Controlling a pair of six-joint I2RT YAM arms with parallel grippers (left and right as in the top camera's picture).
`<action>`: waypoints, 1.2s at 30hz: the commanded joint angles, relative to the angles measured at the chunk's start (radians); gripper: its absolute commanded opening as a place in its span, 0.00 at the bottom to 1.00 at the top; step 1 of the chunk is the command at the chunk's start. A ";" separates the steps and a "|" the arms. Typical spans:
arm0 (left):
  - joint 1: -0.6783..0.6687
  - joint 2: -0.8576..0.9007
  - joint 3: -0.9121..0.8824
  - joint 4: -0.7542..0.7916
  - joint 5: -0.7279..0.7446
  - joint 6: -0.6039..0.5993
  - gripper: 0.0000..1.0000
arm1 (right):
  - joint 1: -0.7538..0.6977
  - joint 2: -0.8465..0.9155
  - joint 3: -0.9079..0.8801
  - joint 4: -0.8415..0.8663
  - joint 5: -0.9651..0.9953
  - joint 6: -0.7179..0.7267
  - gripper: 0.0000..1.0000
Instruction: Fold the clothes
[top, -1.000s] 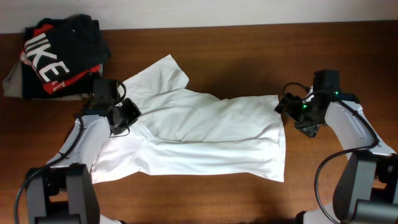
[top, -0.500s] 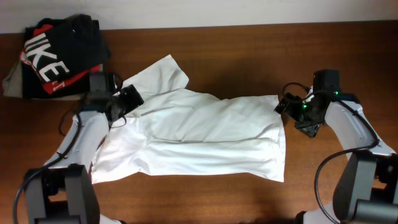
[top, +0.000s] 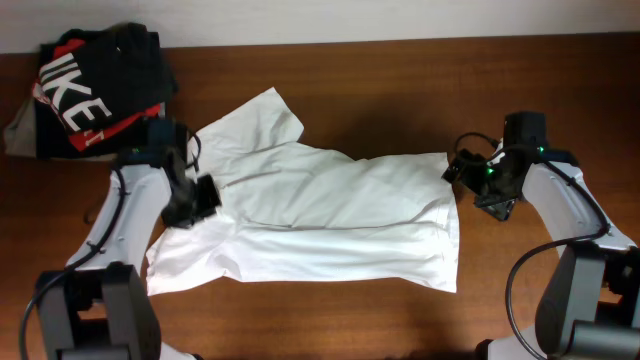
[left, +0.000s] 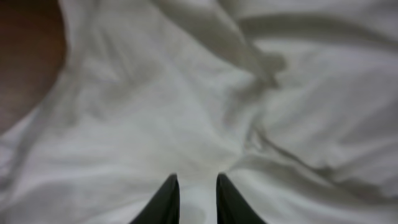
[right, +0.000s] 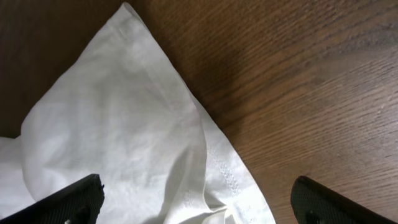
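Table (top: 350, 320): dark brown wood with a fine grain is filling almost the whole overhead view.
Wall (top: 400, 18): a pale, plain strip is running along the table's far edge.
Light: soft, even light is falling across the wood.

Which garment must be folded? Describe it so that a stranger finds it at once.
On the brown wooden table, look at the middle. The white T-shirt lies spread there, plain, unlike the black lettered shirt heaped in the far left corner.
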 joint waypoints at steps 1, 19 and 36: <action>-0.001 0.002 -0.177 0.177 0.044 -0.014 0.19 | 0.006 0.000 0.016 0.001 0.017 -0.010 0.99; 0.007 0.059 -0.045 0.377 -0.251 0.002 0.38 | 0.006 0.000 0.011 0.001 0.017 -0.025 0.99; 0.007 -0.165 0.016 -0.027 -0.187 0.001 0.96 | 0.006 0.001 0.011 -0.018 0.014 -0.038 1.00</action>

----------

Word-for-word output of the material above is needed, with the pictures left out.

Controlling a pair of six-joint I2RT YAM arms with parallel grippers (left and right as in the top camera's picture).
`<action>`: waypoints, 1.2s at 30hz: the commanded joint angles, relative to the angles measured at the chunk's start (radians); gripper: its absolute commanded opening as a place in its span, 0.00 at the bottom to 1.00 at the top; step 1 of the chunk is the command at the chunk's start. A ";" separates the steps and a "|" the arms. Typical spans:
arm0 (left):
  - joint 1: -0.6783..0.6687
  - joint 2: -0.8576..0.9007
  - joint 3: -0.9121..0.8824
  - joint 4: -0.7542..0.7916
  - joint 5: -0.7279..0.7446
  - joint 6: -0.6039..0.5993
  - gripper: 0.0000..1.0000
arm1 (right):
  - joint 1: -0.7538..0.6977
  - joint 2: -0.8465..0.9155
  - joint 3: -0.9079..0.8801
  - joint 4: -0.8415..0.8663
  - joint 5: -0.9651..0.9953
  - joint 6: -0.7179..0.7267
  - gripper: 0.0000..1.0000
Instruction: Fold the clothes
[top, -1.000s] 
[top, -0.500s] 
[top, +0.000s] 
[left, +0.000s] 
[right, +0.000s] 
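Table (top: 350, 320): dark brown wood with a fine grain is filling almost the whole overhead view.
Wall (top: 400, 18): a pale, plain strip is running along the table's far edge.
Light: soft, even light is falling across the wood.

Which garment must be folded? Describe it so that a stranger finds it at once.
On the brown wooden table, look at the middle. The white T-shirt lies spread there, plain, unlike the black lettered shirt heaped in the far left corner.
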 joint waypoints at steps 1, 19 and 36: <action>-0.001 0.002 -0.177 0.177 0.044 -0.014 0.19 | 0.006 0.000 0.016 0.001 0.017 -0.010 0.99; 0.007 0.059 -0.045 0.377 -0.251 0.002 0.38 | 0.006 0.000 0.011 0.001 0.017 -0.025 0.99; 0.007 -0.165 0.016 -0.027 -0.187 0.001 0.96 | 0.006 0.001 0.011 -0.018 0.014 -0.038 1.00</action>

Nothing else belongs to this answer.